Da segnalare poi i due ‘Angeli che spargono fiori’ nella tomba delle sorelle Bartoletti, il ‘Buon pastore’ nella tomba Ricci, l’‘Angelo della carità’ nella tomba del benefattore Pietro Roverella e il bassorilievo, tra liberty e realismo, intitolato ‘Madre che affida il figlio ammalato alla Medicina’ a ricordo del medico Robusto Mori, discepolo di Maurizio Bufalini.

Altro scultore protagonista è Mauro Benini: è suo il busto del conte Antonio Aldini, la struggente figura di giovane in lacrime nella tomba di Pietro Pasolini Zanelli (che lasciò al nipote Pietro la dimora che conosciamo come Villa Silvia) e la statua femminile che simboleggia l’Agricoltura in quella della famiglia Genocchi. Nella cappella Battistini si trovano due opere di artisti tra loro concorrenti: il busto di Pio, esponente socialista assassinato in via Zeffirino Re, è di Benini mentre quello del padre Giacomo è del fiorentino Cesare Zocchi. I due si sfidarono infatti per il concorso indetto per la realizzazione della statua di Maurizio Bufalini collocata davanti la Malatestiana e vinto da quest’ultimo.

Nel cimitero cesenate c’è anche una ‘Pietà’: è quella scolpita da Ettore Lotti per la tomba Damerini. Tra le pregevolezze artistiche da segnalare pure le graziose decorazioni liberty sulle pareti della Cappella Gasperoni-Salberini.

I sepolcri raccontano tante storie e tragedie. “Del turbolento tempo delle battaglie risorgimentali ci parla il busto dell’ufficiale garibaldino Tommaso Risso, ucciso da un altro garibaldino durante un duello al fucile in località Gessi durante il viaggio verso Roma”, ha raccontato Spazzoli.

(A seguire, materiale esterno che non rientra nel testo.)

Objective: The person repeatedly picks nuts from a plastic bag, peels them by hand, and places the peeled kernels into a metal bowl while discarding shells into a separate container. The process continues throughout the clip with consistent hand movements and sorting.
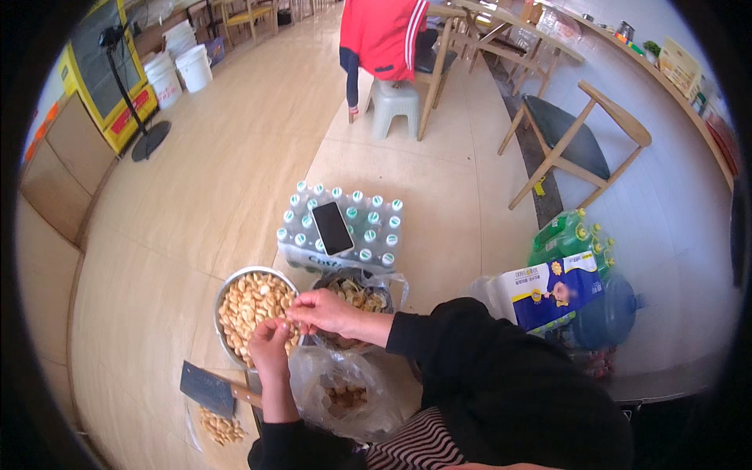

Immancabile una sosta alla tomba della famiglia Serra, con l’elegante cancello in bronzo ornato di rose care a Renato. Legata alla figura del grande critico letterario è Fides Galbucci, la donna che amò più di tutte, che visse una vita avventurosa e infelice lontano da Cesena, ma i cui resti sono sepolti qui accanto a quelli del padre Aristodemo (anche se non c’è una lapide a menzionarne). 

Tra i personaggi noti, riposano uno accanto all’altro  – nei pressi dei sepolcreti delle famiglie nobiliari – i tre motociclisti Enrico Lorenzetti, Alano Montanari e Paolo Tordi. Giace qui anche Mario Bianchi, alias Monty Banks, che nonostante la sfolgorante carriera cinematografica a Hollywood non dimenticò mai le sue origini e grande fu la sua generosità culminata con la donazione di Villa Belvedere all’Opera don Dino Cedioli, di recente ristrutturata.

Una delle tombe più antiche del cimitero è quella dedicata da Sebastiano Righi all’amata moglie Antonia Fabbri, in cui sono incastonati due putti di epoca rinascimentale provenienti dalla chiesa delle monache di Santa Caterina in via Sacchi. Altra testimonianza d’amore eterno sono le struggenti parole incise per volere della moglie Jela sulla tomba di Neno Marioni: “L’alba di ogni giorni ti porti il mio bacio”.